A certain metal has a coefficient of linear expansion of 2.00 × 10-5 K-1. It has been kept in a laboratory oven at 325°C for a long time. It is now removed from the oven and placed in a freezer at -145°C. After it has reached freezer temperature, the percent change in its density during this process is closest to

A) +2.90%.

B) -2.90%.

C) +2.74%.

D) -2.74%.

The anwser is A. I need an explanation

Answer 1

ろ d' d d o 木2-5-/-

Answer 2

if $\alpha$ is the coefficient of linear expansion ,$\beta$ is the coefficient of surface expansion and $\gamma$ is the coefficient of volumetric expansion then the relation between the $\alpha$ ,$\beta$ ,$\gamma$ is

  $\alpha$ /1 =$\beta$/2 = $\gamma$ /3 from this the relation between the $\alpha$ ,$\gamma$ is

  $\gamma$ = 3$\alpha$   -----------------------(1)

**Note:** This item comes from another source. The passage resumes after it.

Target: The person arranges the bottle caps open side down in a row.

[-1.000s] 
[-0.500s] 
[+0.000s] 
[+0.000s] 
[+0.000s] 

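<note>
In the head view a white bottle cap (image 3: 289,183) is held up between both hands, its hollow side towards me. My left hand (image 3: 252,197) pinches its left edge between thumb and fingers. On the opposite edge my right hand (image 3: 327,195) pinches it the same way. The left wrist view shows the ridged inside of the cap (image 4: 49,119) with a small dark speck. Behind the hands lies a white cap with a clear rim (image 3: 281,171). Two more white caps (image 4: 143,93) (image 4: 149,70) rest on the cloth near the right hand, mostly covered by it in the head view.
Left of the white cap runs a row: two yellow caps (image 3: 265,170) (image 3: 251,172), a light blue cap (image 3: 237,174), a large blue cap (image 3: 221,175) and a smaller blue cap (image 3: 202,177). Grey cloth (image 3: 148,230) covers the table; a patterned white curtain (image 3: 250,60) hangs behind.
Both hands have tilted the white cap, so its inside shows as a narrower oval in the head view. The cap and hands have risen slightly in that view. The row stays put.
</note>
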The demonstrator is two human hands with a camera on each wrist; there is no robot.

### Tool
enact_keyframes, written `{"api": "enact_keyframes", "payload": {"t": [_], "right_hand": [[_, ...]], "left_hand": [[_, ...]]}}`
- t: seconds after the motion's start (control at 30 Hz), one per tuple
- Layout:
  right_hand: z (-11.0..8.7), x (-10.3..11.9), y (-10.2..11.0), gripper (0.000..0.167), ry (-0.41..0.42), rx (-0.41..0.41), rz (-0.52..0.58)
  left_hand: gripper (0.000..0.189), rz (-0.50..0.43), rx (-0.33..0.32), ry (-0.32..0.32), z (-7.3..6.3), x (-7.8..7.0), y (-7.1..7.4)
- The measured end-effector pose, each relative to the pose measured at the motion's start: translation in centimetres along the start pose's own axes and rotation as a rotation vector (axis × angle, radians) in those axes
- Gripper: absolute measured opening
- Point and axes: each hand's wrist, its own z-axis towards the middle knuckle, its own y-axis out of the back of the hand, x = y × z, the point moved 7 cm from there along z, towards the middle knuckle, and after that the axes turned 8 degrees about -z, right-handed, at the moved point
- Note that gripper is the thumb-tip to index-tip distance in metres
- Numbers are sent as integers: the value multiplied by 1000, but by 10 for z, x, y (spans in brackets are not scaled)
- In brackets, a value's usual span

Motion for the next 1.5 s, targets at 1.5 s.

if V1 ,d1 are the intial volume and density and V2 ,d2 are the final volume and density then

from density (d) = mass (m) / volume (V)   

d V = constant then

d1 V1 =d2 V2

d2 /d1 = V1/V2 -----------------------(2)

from the volumetric compression the final volume V2 of the metal is obtained from below equation

V2 = V1 (1 - $\gamma$$\Delta$T) here $\gamma$ is replace with 3$\alpha$ from (1) we get

   V2 = V1 (1 - 3$\alpha$  $\Delta$T) and

V2 /V1 = 1 - 3$\alpha$  $\Delta$T   

reverse the above equation we get

V1 /V2 = 1 / (1 - 3$\alpha$  $\Delta$T )

using (2) replace  V1 /V2 by d2/d1 in above equation then

  d2/d1 = 1 / (1 - 3$\alpha$  $\Delta$T )

now subtract 1 from both sides of the equation we get

   (d2/d1) -1 = [1 / (1 - 3$\alpha$  $\Delta$T ) ] - 1

(d2-d1) / d1 =(3$\alpha$$\Delta$T) / (1 - 3$\alpha$  $\Delta$T ) ......... { d2-d1 =$\Delta$ d }

  $\Delta$ d /d = (3$\alpha$$\Delta$T) / (1 - 3$\alpha$  $\Delta$T )

here $\alpha$ =2.00 × 10^-5 K^-1   and $\Delta$T = (325 - (-145 )) K =470 K (difference will be same in both celsius and kelvin)

On substituting above values we get the percent of density increased with postive value ( Here d2> d1 , because during the compression of metal volume decreases and density increases)

  ($\Delta$ d /d ) x100 = (3 x2.00 × 10^-5 K^-1 x470K ) ( 1- ( 3 x2.00 × 10^-5 K^-1 ​x470K)) x100

  ($\Delta$ d /d ) x100 = + 2.90 %

Therefore the % of change in density is   + 2.90 %

so option (A) is the correct one .